START SUPPLIED MATERIAL

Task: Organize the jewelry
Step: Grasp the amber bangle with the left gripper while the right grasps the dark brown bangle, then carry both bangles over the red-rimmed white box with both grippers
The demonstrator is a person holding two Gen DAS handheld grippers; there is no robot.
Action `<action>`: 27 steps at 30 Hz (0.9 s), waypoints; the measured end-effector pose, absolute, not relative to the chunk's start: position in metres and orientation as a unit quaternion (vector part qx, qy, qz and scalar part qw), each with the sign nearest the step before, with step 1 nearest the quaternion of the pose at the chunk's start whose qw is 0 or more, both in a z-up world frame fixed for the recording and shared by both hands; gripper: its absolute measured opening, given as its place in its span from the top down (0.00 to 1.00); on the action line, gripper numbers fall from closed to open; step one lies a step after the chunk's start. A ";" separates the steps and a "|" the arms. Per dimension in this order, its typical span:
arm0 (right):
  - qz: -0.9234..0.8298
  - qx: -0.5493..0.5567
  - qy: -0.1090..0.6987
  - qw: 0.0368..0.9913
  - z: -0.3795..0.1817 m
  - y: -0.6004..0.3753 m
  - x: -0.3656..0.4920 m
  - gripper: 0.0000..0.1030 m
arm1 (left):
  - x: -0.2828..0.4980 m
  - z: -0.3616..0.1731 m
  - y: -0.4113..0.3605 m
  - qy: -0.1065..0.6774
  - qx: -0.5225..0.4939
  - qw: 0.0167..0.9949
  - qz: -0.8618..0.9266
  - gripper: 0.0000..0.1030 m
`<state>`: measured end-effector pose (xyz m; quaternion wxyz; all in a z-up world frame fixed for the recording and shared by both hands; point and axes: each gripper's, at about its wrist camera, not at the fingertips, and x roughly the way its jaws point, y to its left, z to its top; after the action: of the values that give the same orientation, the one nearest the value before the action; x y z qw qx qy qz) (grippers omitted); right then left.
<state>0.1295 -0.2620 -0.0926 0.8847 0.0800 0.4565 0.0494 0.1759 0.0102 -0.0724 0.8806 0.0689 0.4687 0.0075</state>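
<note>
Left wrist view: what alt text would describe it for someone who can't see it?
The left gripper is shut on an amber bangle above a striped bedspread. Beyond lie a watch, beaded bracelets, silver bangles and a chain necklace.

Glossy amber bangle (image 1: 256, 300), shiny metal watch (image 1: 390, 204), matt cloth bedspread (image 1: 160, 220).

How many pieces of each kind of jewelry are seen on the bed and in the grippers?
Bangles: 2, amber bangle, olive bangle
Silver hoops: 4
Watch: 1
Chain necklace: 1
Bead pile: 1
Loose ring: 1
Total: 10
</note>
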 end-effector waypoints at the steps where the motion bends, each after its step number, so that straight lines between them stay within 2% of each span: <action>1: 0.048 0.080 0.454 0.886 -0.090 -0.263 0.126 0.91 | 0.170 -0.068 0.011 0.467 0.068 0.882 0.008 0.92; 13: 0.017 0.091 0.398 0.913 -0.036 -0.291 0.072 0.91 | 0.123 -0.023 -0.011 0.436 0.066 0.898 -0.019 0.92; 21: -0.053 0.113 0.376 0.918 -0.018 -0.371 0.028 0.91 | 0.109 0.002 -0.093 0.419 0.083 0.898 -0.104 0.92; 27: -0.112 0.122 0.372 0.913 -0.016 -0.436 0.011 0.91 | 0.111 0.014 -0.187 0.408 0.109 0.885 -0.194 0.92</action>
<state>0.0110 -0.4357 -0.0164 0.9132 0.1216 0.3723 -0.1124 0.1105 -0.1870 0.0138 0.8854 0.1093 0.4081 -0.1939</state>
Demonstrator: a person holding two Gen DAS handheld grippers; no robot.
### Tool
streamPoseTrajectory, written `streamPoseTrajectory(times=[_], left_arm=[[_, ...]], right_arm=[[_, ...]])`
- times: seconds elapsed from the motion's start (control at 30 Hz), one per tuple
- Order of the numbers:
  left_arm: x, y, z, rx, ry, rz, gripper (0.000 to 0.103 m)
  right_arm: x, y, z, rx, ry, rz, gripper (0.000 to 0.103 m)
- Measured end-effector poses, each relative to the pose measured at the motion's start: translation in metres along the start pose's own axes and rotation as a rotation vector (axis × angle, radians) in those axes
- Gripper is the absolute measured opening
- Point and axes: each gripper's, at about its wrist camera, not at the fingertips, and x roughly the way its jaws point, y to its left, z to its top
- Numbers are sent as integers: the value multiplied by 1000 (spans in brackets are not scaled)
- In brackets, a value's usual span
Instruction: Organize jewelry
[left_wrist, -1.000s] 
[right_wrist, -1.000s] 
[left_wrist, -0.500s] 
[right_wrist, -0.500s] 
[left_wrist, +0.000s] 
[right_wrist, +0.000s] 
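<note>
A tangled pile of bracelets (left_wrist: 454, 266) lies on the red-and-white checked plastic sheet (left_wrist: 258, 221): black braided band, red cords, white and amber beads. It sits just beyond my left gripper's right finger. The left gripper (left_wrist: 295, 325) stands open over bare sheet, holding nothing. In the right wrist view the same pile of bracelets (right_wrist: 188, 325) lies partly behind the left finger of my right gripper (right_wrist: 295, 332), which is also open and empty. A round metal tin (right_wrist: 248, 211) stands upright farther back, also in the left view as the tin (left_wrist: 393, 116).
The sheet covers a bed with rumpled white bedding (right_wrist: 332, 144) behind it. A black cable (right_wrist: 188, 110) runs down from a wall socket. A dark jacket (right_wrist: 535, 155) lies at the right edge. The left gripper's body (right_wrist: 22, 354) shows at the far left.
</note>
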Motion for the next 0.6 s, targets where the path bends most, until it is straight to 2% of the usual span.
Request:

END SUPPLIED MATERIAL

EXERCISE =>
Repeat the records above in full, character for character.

RESULT OF THE EXERCISE =>
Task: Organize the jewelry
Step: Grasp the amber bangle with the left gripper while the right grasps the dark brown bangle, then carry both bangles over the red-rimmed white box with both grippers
The demonstrator is a person holding two Gen DAS handheld grippers; there is no robot.
Action `<action>`: 27 steps at 30 Hz (0.9 s), waypoints; the measured end-effector pose, absolute, not relative to the chunk's start: position in metres and orientation as a unit quaternion (vector part qx, qy, qz and scalar part qw), each with the sign nearest the step before, with step 1 nearest the quaternion of the pose at the chunk's start whose qw is 0 or more, both in a z-up world frame fixed for the recording and shared by both hands; gripper: its absolute measured opening, given as its place in its span from the top down (0.00 to 1.00); on the action line, gripper numbers fall from closed to open; step one lies a step after the chunk's start. A ";" separates the steps and a "|" the arms. Per dimension in this order, its typical span:
arm0 (right):
  - qz: -0.9234..0.8298
  - qx: -0.5493..0.5567
  - qy: -0.1090..0.6987
  - qw: 0.0368..0.9913
  - z: -0.3795..0.1817 m
  - y: -0.6004..0.3753 m
  - x: -0.3656..0.4920 m
  - gripper: 0.0000..0.1030 m
arm1 (left):
  - x: -0.2828..0.4980 m
  - z: -0.3616..0.1731 m
  - y: -0.4113..0.3605 m
  - qy: -0.1065..0.6774
  - qx: -0.5225..0.4939
  - qw: 0.0167..0.9949
  - qz: -0.8618..0.9266
  - gripper: 0.0000..0.1030 m
`<state>`: measured end-effector pose (xyz m; quaternion wxyz; all in a z-up world frame fixed for the recording and shared by both hands; point and axes: each gripper's, at about its wrist camera, not at the fingertips, and x roughly the way its jaws point, y to its left, z to its top; after the action: of the values that give the same orientation, the one nearest the value before the action; x y z qw qx qy qz) (grippers omitted); right then left.
<state>0.1295 -0.2620 -0.0926 0.8847 0.0800 0.4565 0.0494 0.1759 0.0102 -0.0724 0.8806 0.0689 0.4687 0.0075</state>
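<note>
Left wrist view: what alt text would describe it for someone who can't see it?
The left gripper is shut on an amber bangle above a striped bedspread. Beyond lie a watch, beaded bracelets, silver bangles and a chain necklace.

Glossy amber bangle (image 1: 256, 300), shiny metal watch (image 1: 390, 204), matt cloth bedspread (image 1: 160, 220).

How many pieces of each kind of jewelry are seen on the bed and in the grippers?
Bangles: 2, amber bangle, olive bangle
Silver hoops: 4
Watch: 1
Chain necklace: 1
Bead pile: 1
Loose ring: 1
Total: 10
</note>
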 end-effector waypoints at the steps where the motion bends, each after its step number, so that straight lines between them stay within 2% of each span: <action>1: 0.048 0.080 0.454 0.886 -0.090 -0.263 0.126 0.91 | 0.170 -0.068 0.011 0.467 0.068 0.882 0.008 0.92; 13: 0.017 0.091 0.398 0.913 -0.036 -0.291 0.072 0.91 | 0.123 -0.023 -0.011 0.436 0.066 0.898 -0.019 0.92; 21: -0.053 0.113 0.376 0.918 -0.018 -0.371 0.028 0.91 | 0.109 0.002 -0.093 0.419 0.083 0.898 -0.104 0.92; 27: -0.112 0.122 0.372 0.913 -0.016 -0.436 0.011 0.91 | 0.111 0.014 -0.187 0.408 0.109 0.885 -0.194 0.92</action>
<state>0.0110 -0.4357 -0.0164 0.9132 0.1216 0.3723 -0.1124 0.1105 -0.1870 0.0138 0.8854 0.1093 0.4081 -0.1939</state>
Demonstrator: a person holding two Gen DAS handheld grippers; no robot.
### Tool
streamPoseTrajectory, written `streamPoseTrajectory(times=[_], left_arm=[[_, ...]], right_arm=[[_, ...]])`
- times: seconds elapsed from the motion's start (control at 30 Hz), one per tuple
- Order of the numbers:
  left_arm: x, y, z, rx, ry, rz, gripper (0.000 to 0.103 m)
  right_arm: x, y, z, rx, ry, rz, gripper (0.000 to 0.103 m)
- Measured end-effector poses, each relative to the pose measured at the motion's start: translation in metres along the start pose's own axes and rotation as a rotation vector (axis × angle, radians) in those axes
- Gripper is the absolute measured opening
- Point and axes: each gripper's, at about its wrist camera, not at the fingertips, and x roughly the way its jaws point, y to its left, z to its top
- Numbers are sent as integers: the value multiplied by 1000 (spans in brackets are not scaled)
- In brackets, a value's usual span
Instruction: Organize jewelry
[left_wrist, -1.000s] 
[right_wrist, -1.000s] 
[left_wrist, -0.500s] 
[right_wrist, -0.500s] 
[left_wrist, +0.000s] 
[right_wrist, +0.000s] 
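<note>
A tangled pile of bracelets (left_wrist: 454, 266) lies on the red-and-white checked plastic sheet (left_wrist: 258, 221): black braided band, red cords, white and amber beads. It sits just beyond my left gripper's right finger. The left gripper (left_wrist: 295, 325) stands open over bare sheet, holding nothing. In the right wrist view the same pile of bracelets (right_wrist: 188, 325) lies partly behind the left finger of my right gripper (right_wrist: 295, 332), which is also open and empty. A round metal tin (right_wrist: 248, 211) stands upright farther back, also in the left view as the tin (left_wrist: 393, 116).
The sheet covers a bed with rumpled white bedding (right_wrist: 332, 144) behind it. A black cable (right_wrist: 188, 110) runs down from a wall socket. A dark jacket (right_wrist: 535, 155) lies at the right edge. The left gripper's body (right_wrist: 22, 354) shows at the far left.
</note>
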Motion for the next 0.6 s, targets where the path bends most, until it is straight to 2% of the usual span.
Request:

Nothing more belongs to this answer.